Pelvic organ prolapse occurs when pelvic structures, such as the bladder, uterus, or rectum bulge or protrude into the vaginal wall. This often results in pressure, discomfort and even vaginal pain.
An estimated 34 million women worldwide are affected by pelvic organ prolapse, yet so many of these women are often too embarrassed to discuss the problem with their own doctor. As a result, many women with this condition suffer in silence.
Common symptoms of prolapse
- A bulge or lump in the vagina
- Pulling or stretching feeling in the lower groin area
- Difficult or painful intercourse
- Vaginal pain, pressure, irregular bleeding or spotting
- Frequent need to urinate (overactive bladder)
- Difficulty emptying the bladder
- Difficulty emptying bowels
- A feeling that the bladder is not emptying completely (stress urinary incontinence)
- Delayed or slow urine stream
What causes prolapse?
Prolapse is causes by pelvic muscles and ligaments that have been weakened or damaged over time. The most common causes of prolapse are:
- Hysterectomy and other pelvic surgeries
- Strenuous physical activity
- Family history
Types of prolapse
- Cystocele – This is a prolapse of the front wall of the vagina that often results in the bladder prolapsing into the vagina. Stress urinary incontinence is a common symptom of a cystocele.
- Rectocele – This involves a prolapse of the back wall of the vagina. As a result, the rectal wall pushes against the vaginal wall, creating a bulge.

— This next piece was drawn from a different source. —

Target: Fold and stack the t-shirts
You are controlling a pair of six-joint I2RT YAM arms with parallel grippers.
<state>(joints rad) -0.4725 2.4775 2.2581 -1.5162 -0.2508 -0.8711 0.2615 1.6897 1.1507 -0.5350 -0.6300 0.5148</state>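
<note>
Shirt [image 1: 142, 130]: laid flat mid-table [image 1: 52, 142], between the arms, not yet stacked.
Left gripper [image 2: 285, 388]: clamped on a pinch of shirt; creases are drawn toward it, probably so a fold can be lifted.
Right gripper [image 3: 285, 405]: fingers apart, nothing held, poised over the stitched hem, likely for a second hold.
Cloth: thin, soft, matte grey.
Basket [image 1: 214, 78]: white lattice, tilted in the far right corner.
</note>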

- Enterocele – When the front and back walls of the vagina separate, the intestines push against the vaginal skin. An enterocele usually occurs following a hysterectomy.
- Prolapsed uterus – The weakening of a group of ligaments at the top of the vagina cause the uterus to prolapse into the vagina
- Vaginal vault prolapse – The top of the vagina falls toward the vaginal opening. This type of prolapse may occur following a hysterectomy.
Diagnosing Pelvic Organ Prolapse
Your doctor will begin the diagnostic process by taking a detailed medical history, performing a physical exam and by determining the strength and function of your pelvic floor muscles. Your doctor may also order additional diagnostic testing including:
- A pelvic ultrasound
- Bladder function test
- Urodynamic testing, which are diagnostic tests that evaluate the function of the bladder and urethra and include uroflow, cystometrogram, and several others.